Security Council composition
- Permanent members: China; France; Soviet Union; United Kingdom; United States;
- Non-permanent members: Canada; Colombia; Côte d'Ivoire; Cuba; Ethiopia; Finland; Malaysia; Romania; Yemen; Zaire;

= United Nations Security Council Resolution 658 =

United Nations Security Council resolution 658, adopted unanimously on 27 June 1990, after recalling Resolution 621 (1988) and noting a report by the Secretary-General on the situation in Western Sahara, the Council approved the Secretary-General's recommendations regarding a settlement of the issue.

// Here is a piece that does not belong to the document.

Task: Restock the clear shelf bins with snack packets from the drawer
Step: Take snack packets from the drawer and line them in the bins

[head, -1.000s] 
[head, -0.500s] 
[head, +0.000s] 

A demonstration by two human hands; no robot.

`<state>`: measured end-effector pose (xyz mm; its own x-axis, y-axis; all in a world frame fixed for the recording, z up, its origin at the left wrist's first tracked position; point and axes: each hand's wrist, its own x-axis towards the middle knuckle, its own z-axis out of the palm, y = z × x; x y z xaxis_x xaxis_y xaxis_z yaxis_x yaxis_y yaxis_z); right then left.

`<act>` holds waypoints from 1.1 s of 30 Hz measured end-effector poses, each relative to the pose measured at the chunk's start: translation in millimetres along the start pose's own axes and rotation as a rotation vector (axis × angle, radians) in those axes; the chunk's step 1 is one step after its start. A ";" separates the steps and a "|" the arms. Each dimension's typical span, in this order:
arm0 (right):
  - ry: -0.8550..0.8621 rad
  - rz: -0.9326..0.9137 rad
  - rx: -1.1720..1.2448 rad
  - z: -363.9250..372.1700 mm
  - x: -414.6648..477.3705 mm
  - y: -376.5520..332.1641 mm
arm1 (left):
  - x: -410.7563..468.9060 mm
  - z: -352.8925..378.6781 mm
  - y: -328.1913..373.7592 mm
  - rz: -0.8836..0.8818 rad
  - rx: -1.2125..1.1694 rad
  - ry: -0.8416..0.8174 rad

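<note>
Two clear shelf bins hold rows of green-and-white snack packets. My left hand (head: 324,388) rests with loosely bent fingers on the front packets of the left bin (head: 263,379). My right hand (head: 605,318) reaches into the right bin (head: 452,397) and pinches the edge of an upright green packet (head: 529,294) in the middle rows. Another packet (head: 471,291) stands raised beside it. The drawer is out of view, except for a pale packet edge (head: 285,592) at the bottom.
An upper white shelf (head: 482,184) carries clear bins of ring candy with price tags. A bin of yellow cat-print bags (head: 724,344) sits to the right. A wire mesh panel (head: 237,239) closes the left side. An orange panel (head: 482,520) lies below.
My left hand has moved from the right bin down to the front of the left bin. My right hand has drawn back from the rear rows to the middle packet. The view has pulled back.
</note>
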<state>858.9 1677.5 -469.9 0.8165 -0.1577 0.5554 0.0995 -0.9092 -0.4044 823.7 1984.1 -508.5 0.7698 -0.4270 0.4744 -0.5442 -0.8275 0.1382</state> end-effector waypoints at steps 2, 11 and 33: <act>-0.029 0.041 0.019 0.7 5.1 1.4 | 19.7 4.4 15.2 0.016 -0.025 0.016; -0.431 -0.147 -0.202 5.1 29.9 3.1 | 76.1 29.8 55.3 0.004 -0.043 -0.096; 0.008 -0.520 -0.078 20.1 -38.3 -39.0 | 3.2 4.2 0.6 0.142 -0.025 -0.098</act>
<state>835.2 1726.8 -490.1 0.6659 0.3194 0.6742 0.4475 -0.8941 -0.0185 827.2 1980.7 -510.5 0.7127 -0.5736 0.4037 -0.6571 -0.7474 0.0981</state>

Though not established until Resolution 690 (1991), the agreement arising from Resolution 658 concerned a plan whereby the United Nations would supervise a ceasefire between Morocco and the Polisario Front and conduct a referendum in which the people of Western Sahara would decide between self-determination or integration with Morocco that later became known as the United Nations Mission for the Referendum in Western Sahara. Secretary-General Javier Pérez de Cuéllar described the plan as "large and complicated". This was proposed after the 1988 Settlement Plan agreement between Morocco and the Polisario Front.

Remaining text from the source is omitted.